TASK TO COMPLETE:
Please copy out all lines of the entries that contain the word "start".
***
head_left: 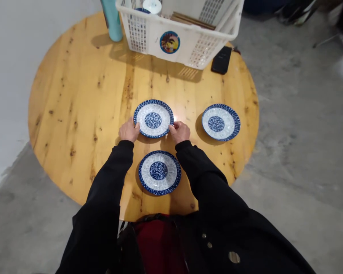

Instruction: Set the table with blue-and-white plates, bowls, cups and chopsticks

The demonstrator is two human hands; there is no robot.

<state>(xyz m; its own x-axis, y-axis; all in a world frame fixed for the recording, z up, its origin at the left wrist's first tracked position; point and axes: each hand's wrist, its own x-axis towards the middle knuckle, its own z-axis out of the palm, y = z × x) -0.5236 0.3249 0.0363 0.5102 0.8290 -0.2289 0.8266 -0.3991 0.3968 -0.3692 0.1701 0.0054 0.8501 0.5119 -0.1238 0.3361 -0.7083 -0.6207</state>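
Observation:
Both my hands grip a blue-and-white patterned plate [153, 120] by its rim, near the middle of the round wooden table. My left hand [129, 130] pinches its left edge with the thumb over the rim. On the opposite edge, my right hand [180, 132] is closed with thumb and fingers; the fingers under the rim are partly hidden. Closer to my body lies a second plate [159, 172] of the same pattern, between my forearms. A third matching plate [220, 122] sits to the right, apart from my right hand.
A white plastic basket [180, 40] stands at the table's far side, with a white bowl [152, 6] and other items inside. Left of it is a teal bottle [113, 23]. A black phone [221, 61] lies by its right corner. The wooden table [74, 95] has a rounded edge.

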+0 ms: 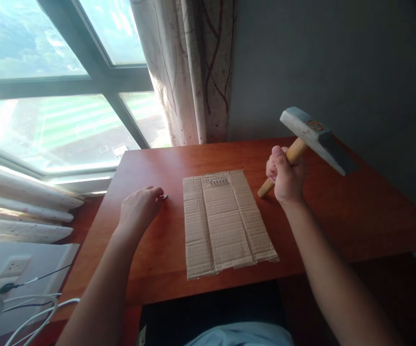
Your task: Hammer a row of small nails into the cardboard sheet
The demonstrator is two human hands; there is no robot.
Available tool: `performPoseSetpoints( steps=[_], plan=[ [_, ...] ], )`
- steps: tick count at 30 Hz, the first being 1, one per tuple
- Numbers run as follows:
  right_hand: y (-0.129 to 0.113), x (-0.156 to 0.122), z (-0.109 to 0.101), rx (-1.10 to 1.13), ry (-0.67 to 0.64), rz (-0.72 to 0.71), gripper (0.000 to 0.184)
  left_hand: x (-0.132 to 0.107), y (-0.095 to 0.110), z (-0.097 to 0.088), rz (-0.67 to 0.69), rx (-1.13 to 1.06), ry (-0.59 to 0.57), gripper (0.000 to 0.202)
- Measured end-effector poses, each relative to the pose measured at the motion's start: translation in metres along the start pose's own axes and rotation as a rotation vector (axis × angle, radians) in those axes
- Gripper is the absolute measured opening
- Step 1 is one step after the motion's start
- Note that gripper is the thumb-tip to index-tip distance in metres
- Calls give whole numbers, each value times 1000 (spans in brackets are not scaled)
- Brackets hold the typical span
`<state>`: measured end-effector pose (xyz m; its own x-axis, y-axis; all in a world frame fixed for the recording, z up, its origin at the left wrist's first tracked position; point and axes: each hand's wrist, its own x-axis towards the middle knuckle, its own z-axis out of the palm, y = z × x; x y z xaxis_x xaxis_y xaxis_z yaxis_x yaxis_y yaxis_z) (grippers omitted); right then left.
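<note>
My right hand [289,175] is wrapped round the wooden handle of a hammer [299,127], raised over the right side of the table. Its grey metal head has one blunt end and one tapering to a wedge. At the table's left, my left hand [141,206] has its fingers drawn together at a few small dark metal pieces [165,196], perhaps nails. Whether one is between the fingertips is hidden. Between my hands lies a flat, creased cardboard sheet [224,223]. Near its far edge, small metal pieces [215,181] stand in short rows.
The reddish wooden table [157,266] meets a grey wall [319,57] on the far side. A window [74,129] and patterned curtains [186,72] are at the left and back. White cables [31,322] and a wall socket [15,266] are at the lower left.
</note>
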<state>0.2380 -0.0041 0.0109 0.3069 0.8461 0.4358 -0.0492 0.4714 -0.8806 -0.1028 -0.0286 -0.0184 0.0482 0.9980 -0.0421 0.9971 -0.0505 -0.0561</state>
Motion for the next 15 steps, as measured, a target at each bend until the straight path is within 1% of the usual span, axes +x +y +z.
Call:
performPoseSetpoints(
  steps=[6, 15],
  plan=[
    [-2, -2, 2, 2, 4, -3, 54, -3, -2, 5, 15, 49, -7, 34],
    [-1, -1, -1, -3, 26, -12, 54, -2, 7, 5, 86, 165, -21, 42]
  ],
)
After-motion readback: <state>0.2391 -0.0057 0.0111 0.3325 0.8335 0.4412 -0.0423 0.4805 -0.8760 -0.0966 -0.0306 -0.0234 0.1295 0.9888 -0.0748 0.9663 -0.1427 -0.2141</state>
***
EXPECTED ANSWER:
- Measured end-effector poses, each relative to the pose measured at the motion's start: translation in metres along the start pose's own axes and rotation as a rotation vector (axis × angle, radians) in those axes
- Step 1 is one step after the motion's start

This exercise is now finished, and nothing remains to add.